Alexandra Wilson-Elizondo of Goldman Sachs said this week she did not believe, at this point, the Fitch downgrades would have long term effects but in the nearer term it could cause an elevated debt burden to crowd out private investment and that’s that’s not good for long-term productivity of the economy.
In a move that brings regional banks and CRE back into focus, Moody’s cut the credit ratings of several small to mid-sized U.S. banks Monday and said it may downgrade some of the nation’s biggest lenders. They downgraded 10 banks by one level and placed six large banks, including Bank of New York Mellon, US Bancorp, State Street, and Truist Financial on review for potential downgrades.

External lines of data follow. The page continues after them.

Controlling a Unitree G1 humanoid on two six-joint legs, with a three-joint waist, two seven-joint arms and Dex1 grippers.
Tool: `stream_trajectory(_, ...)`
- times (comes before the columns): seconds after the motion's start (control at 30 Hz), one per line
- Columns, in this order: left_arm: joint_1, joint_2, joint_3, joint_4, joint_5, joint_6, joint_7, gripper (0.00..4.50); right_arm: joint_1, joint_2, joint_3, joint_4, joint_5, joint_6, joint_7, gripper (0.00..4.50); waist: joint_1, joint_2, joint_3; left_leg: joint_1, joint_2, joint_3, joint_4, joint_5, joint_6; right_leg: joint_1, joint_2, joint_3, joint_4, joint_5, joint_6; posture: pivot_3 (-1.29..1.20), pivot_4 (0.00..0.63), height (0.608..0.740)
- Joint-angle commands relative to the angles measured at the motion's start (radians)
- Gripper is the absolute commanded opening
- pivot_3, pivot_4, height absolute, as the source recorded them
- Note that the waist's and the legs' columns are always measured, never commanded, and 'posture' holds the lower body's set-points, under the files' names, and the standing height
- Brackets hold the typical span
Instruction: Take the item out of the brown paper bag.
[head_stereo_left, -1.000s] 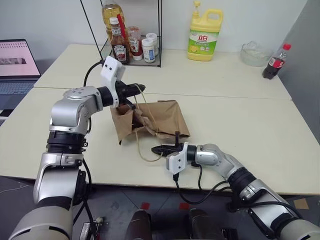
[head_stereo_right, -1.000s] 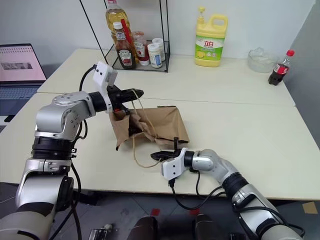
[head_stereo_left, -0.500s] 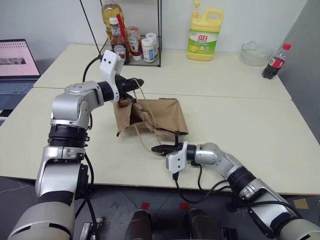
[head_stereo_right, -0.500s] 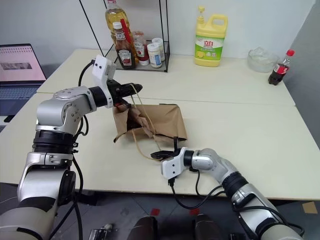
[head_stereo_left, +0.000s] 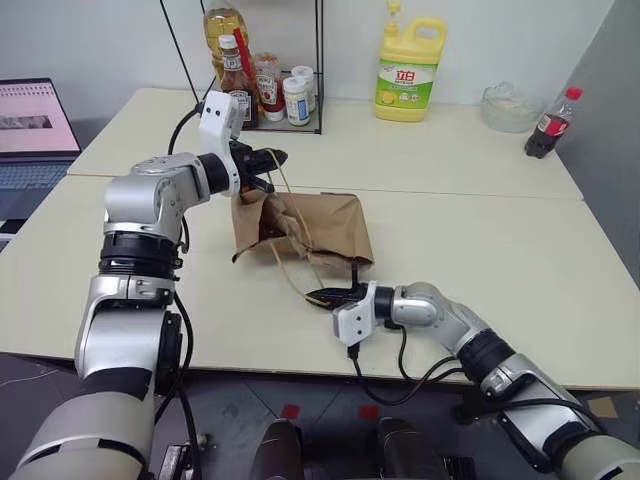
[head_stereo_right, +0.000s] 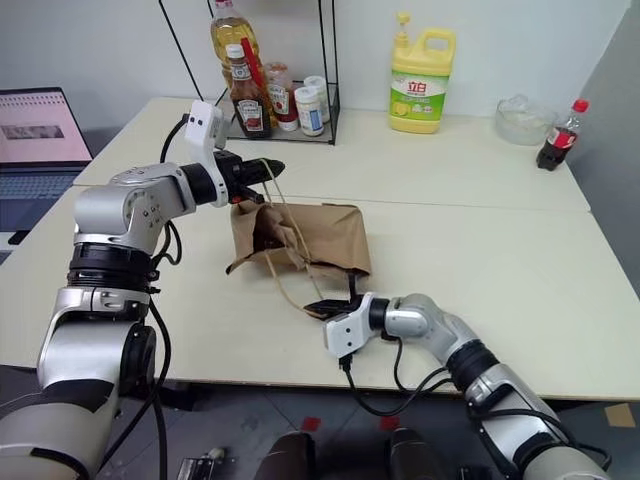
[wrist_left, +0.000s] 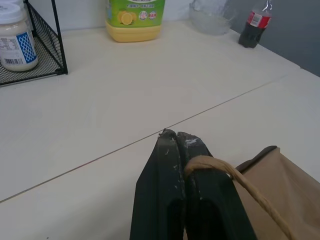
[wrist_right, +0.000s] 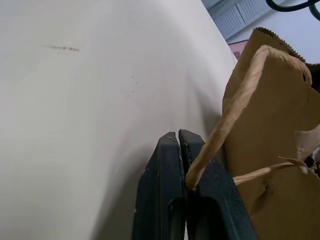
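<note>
Two black gripper fingers (wrist_right: 177, 145) press together on a tan twine loop handle (wrist_right: 235, 107) of the creased brown paper bag (wrist_right: 275, 145), over a cream tabletop (wrist_right: 90, 100).

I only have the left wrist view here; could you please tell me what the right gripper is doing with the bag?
Observer: The right gripper is shut on the near twine handle of the brown paper bag, low over the table.
Operator: Thank you. Is the bag standing upright?
Observer: No, it lies on its side, with its mouth towards the left gripper, which is shut on the other twine handle above the table.
Operator: Can you see the bottle yet?
Observer: Not clearly; the head views show a dark opening at the mouth, but I cannot make out the item inside it.
</note>
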Motion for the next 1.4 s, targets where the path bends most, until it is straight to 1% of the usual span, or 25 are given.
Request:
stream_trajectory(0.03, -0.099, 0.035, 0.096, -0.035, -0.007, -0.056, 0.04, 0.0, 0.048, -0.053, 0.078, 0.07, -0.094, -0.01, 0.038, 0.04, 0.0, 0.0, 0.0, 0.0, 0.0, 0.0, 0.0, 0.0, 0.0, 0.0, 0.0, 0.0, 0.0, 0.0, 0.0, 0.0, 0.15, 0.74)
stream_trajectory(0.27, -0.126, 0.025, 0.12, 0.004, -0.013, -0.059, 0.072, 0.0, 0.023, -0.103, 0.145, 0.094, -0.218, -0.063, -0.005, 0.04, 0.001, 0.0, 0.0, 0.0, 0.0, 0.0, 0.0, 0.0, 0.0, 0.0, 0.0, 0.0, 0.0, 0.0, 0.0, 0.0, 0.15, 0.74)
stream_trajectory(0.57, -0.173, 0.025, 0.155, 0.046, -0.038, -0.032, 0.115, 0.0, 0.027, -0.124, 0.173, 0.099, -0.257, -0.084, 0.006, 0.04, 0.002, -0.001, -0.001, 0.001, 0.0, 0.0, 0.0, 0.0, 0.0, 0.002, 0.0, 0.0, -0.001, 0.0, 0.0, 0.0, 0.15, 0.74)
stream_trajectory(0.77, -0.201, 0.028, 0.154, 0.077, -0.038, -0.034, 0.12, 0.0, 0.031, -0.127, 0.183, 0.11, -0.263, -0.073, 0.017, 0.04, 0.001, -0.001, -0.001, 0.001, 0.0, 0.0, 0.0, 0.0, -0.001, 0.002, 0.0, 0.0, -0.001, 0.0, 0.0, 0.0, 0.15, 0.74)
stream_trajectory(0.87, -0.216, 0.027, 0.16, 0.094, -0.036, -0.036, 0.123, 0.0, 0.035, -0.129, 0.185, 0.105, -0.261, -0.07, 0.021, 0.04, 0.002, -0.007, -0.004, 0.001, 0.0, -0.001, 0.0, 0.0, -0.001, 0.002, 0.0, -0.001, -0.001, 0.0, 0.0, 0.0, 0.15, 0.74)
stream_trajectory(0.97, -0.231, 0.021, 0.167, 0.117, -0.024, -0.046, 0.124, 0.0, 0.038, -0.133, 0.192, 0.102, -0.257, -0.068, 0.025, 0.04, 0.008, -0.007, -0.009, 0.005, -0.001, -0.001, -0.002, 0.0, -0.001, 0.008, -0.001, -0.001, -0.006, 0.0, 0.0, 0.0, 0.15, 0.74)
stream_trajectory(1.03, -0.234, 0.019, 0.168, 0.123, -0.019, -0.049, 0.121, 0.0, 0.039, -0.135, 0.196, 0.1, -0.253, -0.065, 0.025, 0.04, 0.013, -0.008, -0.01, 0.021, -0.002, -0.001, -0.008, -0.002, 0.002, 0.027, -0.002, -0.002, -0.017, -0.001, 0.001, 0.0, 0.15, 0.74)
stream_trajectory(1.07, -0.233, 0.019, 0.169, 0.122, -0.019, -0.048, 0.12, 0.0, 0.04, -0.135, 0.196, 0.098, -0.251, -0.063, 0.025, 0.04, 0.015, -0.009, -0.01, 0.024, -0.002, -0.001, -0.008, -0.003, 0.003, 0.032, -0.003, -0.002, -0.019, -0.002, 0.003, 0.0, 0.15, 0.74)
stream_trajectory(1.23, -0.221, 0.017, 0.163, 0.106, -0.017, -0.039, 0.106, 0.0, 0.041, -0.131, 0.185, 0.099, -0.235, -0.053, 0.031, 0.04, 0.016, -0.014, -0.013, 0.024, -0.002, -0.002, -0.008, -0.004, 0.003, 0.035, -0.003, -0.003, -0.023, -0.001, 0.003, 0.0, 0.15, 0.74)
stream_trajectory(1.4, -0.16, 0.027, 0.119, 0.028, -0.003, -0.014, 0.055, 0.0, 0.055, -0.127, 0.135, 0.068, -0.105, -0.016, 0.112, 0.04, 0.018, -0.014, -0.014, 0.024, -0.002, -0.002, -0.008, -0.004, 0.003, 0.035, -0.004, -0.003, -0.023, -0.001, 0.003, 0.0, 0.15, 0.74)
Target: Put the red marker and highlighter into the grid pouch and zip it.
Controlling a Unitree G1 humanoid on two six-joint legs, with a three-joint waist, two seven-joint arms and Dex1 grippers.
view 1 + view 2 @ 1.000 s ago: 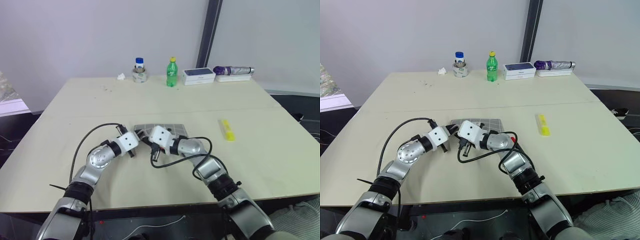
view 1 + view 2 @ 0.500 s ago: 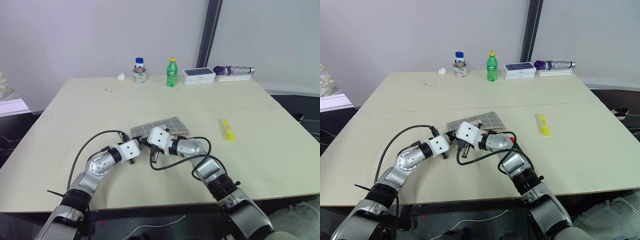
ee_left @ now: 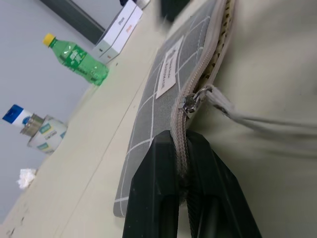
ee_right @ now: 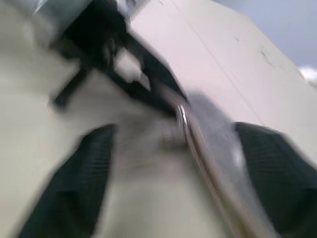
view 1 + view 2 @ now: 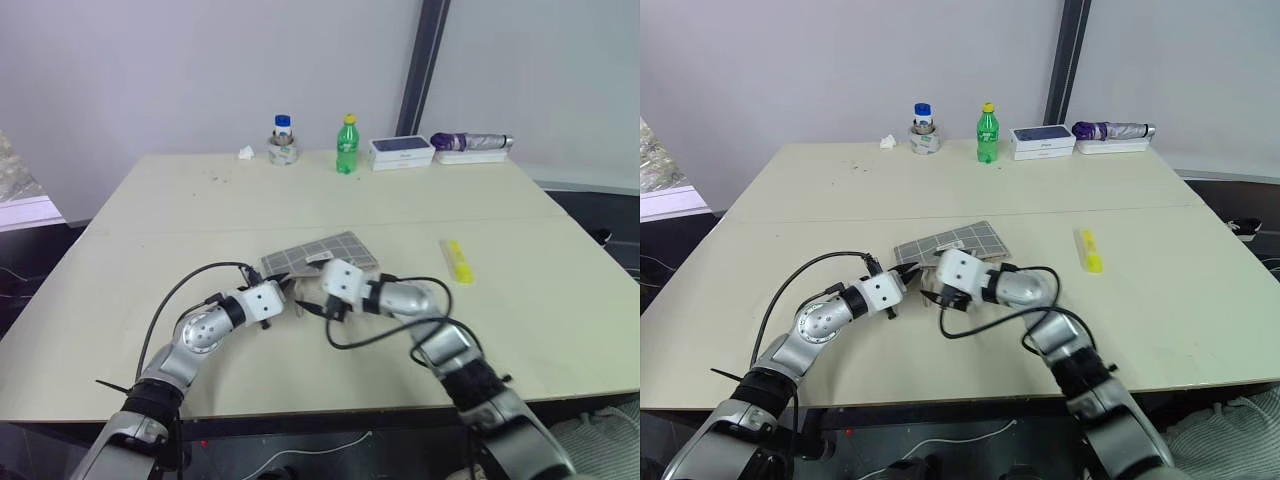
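Zipper work comes first: our left gripper (image 3: 184, 186) pinches the flat grey grid-patterned fabric pouch (image 5: 330, 250), mid-table (image 5: 160, 230), at its zipper end; our right gripper (image 4: 171, 163) stands spread, so we should catch the pull (image 3: 190, 101) squarely. The short yellow highlighter (image 5: 456, 260) lies toward the table's right edge.

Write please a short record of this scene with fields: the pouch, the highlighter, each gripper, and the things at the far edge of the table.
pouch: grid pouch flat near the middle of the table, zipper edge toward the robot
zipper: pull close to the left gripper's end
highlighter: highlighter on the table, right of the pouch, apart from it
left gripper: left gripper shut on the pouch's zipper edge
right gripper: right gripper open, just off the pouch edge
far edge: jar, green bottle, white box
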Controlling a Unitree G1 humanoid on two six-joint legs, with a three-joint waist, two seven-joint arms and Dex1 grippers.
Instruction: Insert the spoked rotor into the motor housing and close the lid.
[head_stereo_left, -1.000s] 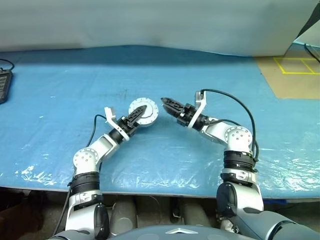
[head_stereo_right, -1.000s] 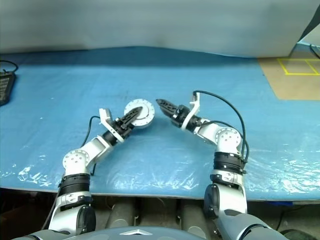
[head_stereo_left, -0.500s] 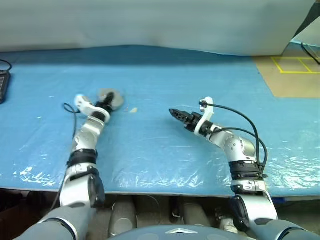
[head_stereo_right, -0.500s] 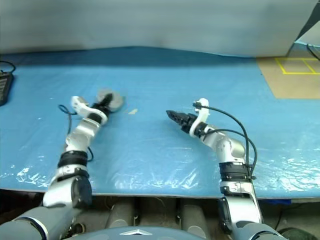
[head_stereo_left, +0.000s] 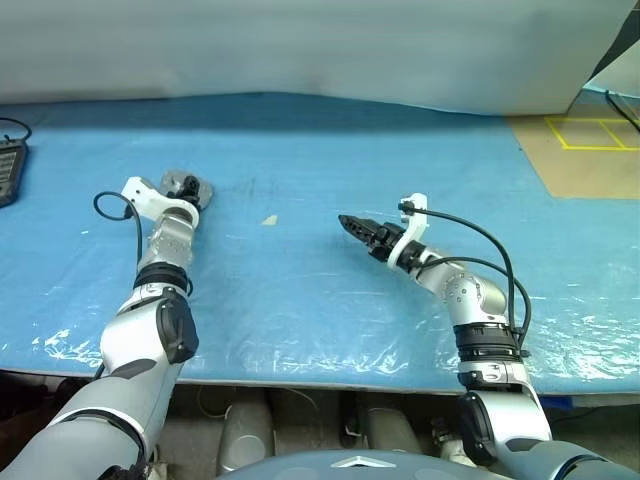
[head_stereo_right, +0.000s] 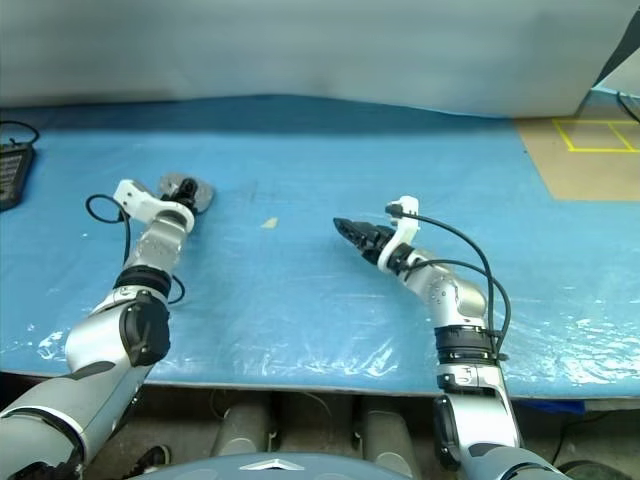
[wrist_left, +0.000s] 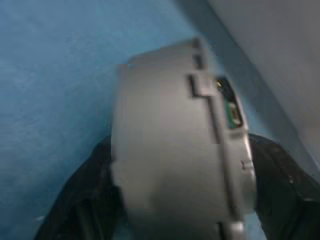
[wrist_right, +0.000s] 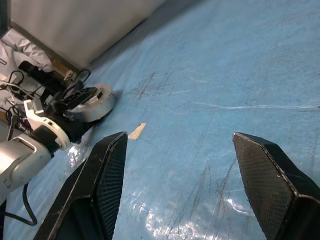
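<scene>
Head view first: the left gripper is reaching out to about ten o'clock on the blue sheet, its black fingers either side of the motor housing, which is sitting low on the sheet. The right gripper is hovering near the centre, well apart from it, carrying nothing. A small tan scrap is lying between the two arms.

Left wrist view: the grey housing wall is filling the space between the dark fingers, one on each flank; whether they are pressing it or only bracketing it, I cannot tell.

Right wrist view: the right claw's two fingers are standing wide apart and empty, and the housing is showing at ten o'clock beyond them, the left gripper around it.

My read: the assembled motor is being set down. To do it well, the left fingers should be spreading fully before backing straight off, so nothing is dragging or tipping the housing.
</scene>
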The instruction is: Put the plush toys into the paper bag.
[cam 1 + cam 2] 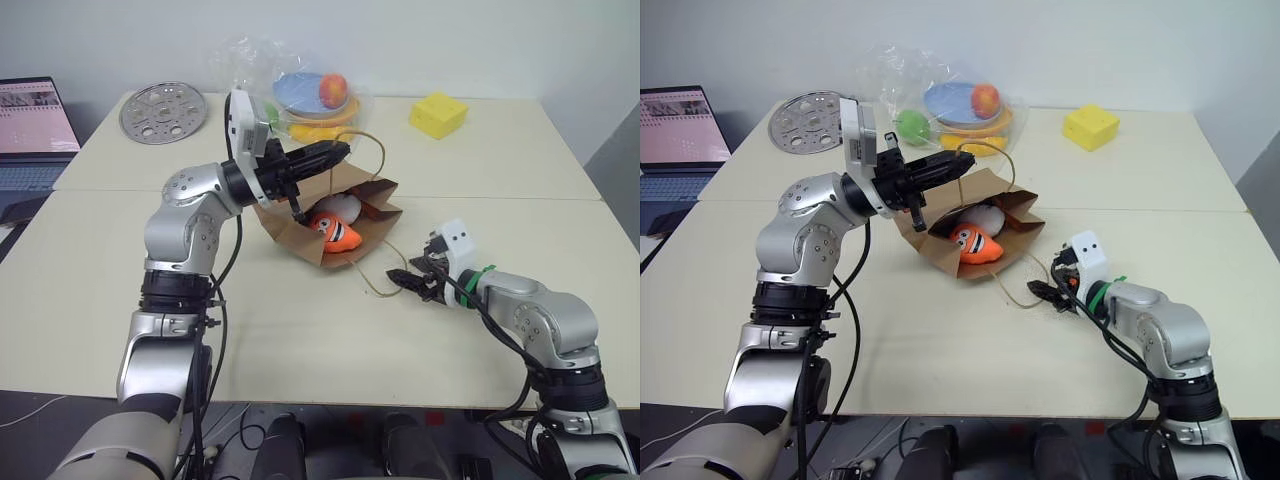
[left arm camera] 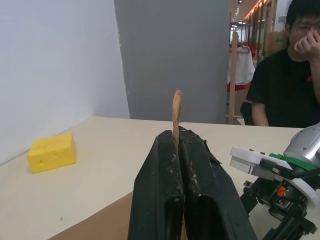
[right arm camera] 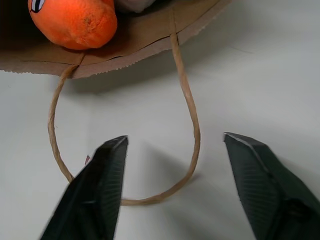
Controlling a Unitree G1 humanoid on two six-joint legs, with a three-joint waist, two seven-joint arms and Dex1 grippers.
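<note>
Landmark: the brown kraft paper bag (image 1: pixel 330 225) lay on its side on the cream worktop (image 1: pixel 110 270), its mouth gaping toward the robot's right hand.
Toys: the orange plush carrot with a smiling face (image 1: pixel 333 229) and the white-yellow egg-like plush (image 1: pixel 343 207) both sat inside the bag's mouth, the carrot nearer the opening and the egg just behind it.
Left hand: the left hand (image 1: pixel 337 152) was raised above the bag's upper edge, its two black fingers pressed together and pinching the bag's upper twisted-paper loop handle (image 2: pixel 176 111), which held the mouth open.
Right hand: the right hand (image 3: pixel 172 187) lay low over the worktop just outside the bag's mouth, its fingers (image 3: pixel 95 192) spread, with nothing between them.
Key relation: the bag's lower twisted-paper loop handle (image 3: pixel 190 112) trailed flat on the worktop from the bag's lower lip straight toward the right hand; the bottom of the loop lay between that hand's spread fingers. The right hand was clearly the nearer one to it.
Judgement: both toys seemed already in; taking the lower handle looked like the likely next step, calling for a slight reach toward the bag and a pinch.
</note>
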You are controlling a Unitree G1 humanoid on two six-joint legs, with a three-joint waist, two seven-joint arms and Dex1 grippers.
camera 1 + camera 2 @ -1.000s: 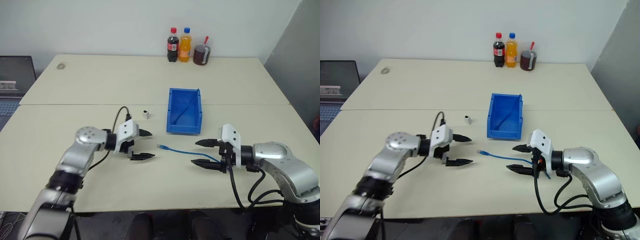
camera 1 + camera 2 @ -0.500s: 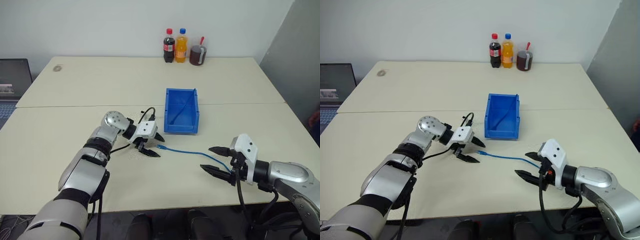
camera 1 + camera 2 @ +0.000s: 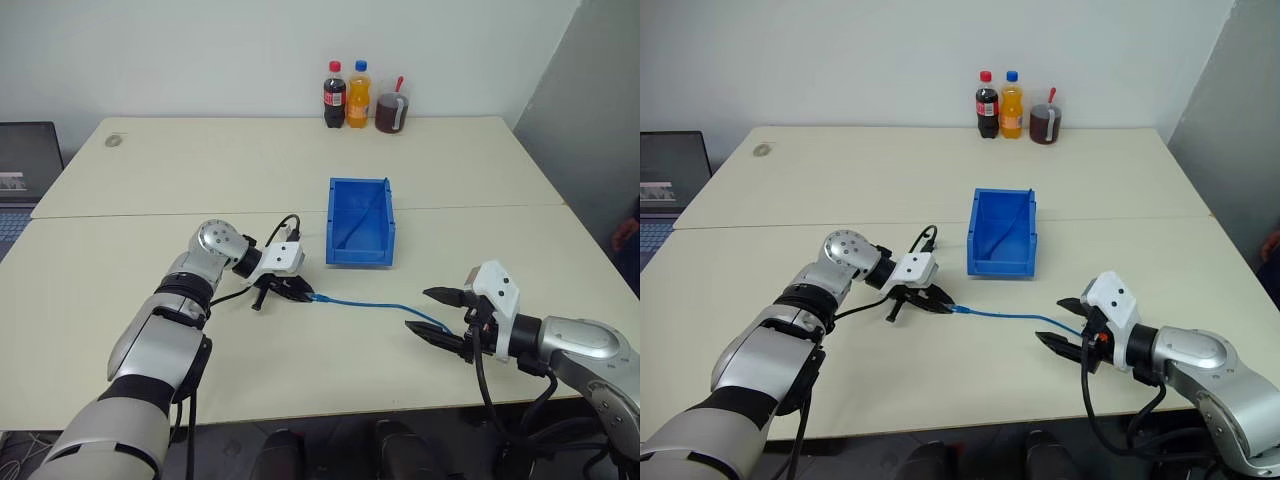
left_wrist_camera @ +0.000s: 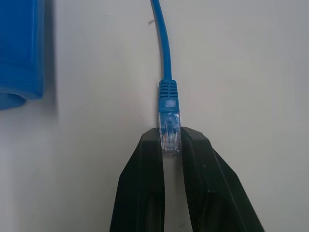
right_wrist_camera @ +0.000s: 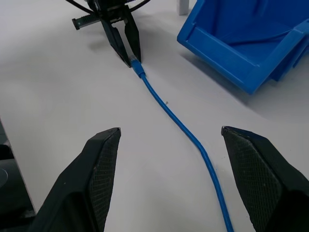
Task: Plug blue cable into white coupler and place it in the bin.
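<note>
Blue cable (image 3: 365,304) lies on our counter (image 3: 150,240); our left hand (image 4: 170,142) pinches its clear plug, while our right hand (image 3: 438,318) stays spread near the cable's other end.

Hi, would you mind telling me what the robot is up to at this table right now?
The left gripper has shut on the clear plug of the blue cable, which lies across the table in front of the bin. The right gripper hangs open over the cable's other end, holding nothing. Nothing is plugged in yet, and three drinks stand at the far edge.
</note>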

Moody’s said the sector’s credit strength is likely be tested by funding risks and weaker profitability.
Goldman Sach’s Ashish Shah said the Moody’s downgrade is “reflective of the information we learned in March… the challenges to regional banks business model” and the fact that the commercial real estate (CRE) stress is at a real issue. CRE “continues to be a real thing that is playing out,” Shah agued. Shah added, however, that he does not believe the issue of asset valuation in CRE necessarily bleeds into the real economy, though it creates risk.